Consider the situation - a man, unhappy with his life and marriage, finds another to love and leaves his wife. it's not a terrible life, he's just bored and sure that there must be something more to life, there must be passion and desire out there yet to experience. being mid-life, the ticking of his "time-remaining" biological clock grows louder with every passing day.

and then he finds her. she too is unhappy with her relationship and her life. like him, it's not terrible; it's certainly more than comfortable enough. but there must be more, isn't there? she too seeks passion and ... more.

talking together they see glimmers of what each had been seeking, should they be together. they both want that. want to find it, experience it, live it.

and here's where the kharmic payback or cosmic irony steps in... he made his break, leaving for a better life. she however is much more principled. one of her most strongly held principles is that she'd never leave one relationship for another, ever. she won't ever fall for the "grass is greener" trap.

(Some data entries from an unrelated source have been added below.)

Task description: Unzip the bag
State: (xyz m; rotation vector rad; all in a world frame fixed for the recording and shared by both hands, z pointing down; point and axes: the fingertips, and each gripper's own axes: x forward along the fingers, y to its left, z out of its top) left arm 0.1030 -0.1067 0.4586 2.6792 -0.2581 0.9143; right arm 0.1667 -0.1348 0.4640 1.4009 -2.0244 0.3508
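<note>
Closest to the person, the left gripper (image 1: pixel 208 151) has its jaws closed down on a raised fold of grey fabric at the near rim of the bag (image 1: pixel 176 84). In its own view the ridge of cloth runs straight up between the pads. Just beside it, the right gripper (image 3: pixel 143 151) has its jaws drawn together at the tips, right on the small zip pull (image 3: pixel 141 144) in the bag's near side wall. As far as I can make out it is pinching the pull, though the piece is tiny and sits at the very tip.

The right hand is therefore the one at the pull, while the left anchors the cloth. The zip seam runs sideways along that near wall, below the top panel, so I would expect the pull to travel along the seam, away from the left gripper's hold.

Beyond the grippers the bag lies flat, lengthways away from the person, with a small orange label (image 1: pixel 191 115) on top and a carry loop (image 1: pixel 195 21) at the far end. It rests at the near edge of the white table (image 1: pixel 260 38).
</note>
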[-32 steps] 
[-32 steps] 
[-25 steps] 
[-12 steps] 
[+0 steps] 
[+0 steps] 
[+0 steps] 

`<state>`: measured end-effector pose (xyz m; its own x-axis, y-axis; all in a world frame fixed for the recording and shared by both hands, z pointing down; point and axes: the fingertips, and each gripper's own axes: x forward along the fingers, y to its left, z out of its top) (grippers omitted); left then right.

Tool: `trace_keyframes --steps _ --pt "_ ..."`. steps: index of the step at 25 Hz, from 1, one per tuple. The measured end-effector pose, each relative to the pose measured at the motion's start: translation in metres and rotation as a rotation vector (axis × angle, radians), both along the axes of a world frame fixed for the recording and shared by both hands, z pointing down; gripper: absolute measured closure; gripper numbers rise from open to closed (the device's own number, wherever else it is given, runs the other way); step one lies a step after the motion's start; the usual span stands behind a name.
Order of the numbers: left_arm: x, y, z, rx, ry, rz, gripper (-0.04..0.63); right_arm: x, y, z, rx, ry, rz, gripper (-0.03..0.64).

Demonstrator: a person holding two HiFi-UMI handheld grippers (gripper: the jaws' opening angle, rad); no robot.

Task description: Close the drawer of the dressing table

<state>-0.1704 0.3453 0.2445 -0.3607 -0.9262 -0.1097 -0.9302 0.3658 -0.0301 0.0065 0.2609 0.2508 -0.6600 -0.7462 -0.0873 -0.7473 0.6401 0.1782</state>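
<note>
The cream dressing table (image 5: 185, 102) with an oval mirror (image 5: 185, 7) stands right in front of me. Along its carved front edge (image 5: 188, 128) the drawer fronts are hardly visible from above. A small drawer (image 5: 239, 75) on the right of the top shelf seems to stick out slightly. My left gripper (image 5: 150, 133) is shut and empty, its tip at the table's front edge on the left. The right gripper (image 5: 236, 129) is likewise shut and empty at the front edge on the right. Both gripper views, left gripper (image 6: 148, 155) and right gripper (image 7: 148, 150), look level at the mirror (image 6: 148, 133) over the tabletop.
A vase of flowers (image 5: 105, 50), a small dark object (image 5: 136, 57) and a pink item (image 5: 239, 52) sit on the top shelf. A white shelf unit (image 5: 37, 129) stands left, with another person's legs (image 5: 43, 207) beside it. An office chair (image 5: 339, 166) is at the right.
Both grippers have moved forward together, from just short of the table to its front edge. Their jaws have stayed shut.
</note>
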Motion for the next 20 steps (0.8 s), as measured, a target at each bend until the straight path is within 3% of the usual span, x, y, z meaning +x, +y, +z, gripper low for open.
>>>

he made the break, gave up everything, changed his life. (ok, it wasn't so much of a -decision- as that's how it turned out, but still..).

but she can't and won't break her principle. so even though she claims unhappiness, she roots herself there more firmly than ever, determined not to do the horrible thing.

besides, why would she want a man who she already knows has left one relationship for another?

i have a problem.

well, not -a- problem, but several.

i have tried, repeatedly, to change the things that need changed. i can't even guess how many mornings i've come in -determined- to be different/better. sometimes i'm even successful - for a few hours.

the biggest problem: i still think i'm a possibility in her life, and i act accordingly. she even said recently "i'm stuck or just not ready". how much plainer could it be? so why do i still hear "..but will be soon"??? she's never implied, insinuated, inferred, said, promised or alluded to it being "soon" (or ever). so why do i continue to hear it?

wishing is a very strong emotion. as is desire. and love.

unfortunately, denial is also very strong. and i can deny the truth of our situation to myself very easily. in a way i don't blame me - the reality i want is so much more appealing than the reality i have.

in a physical relationship (not sexual, just 'in the real world') between two people, things like exchanging pictures, talking on the phone or sending letters or packages would be trivial, never even thought about much less discussed.

but ours is not physical ('in the real world'). and she's told me time and time again, from the very beginning, that she needs to protect herself, her privacy, her relationship and everything else in her life from even the -possibility- of me finding out and somehow harming her or her relationship. for three years she's kept almost everything about herself hidden. she's told me repeatedly that she can't and won't expose her life to any risk. but still i ask. i ask her to meet, to let me call her at work, to send me pictures of herself. and then i'm hurt and disappointed when she doesn't.

she's said she wants me in her life (as we are) and that she'd be unhappy if i wasn't. i believe her. but i wonder if she wouldn't be better off without me bringing so much upset or irritation to her world every day.

and as a perfect example of the topic of this post - i continue to think that if we were together that i'd somehow be able to make her world better.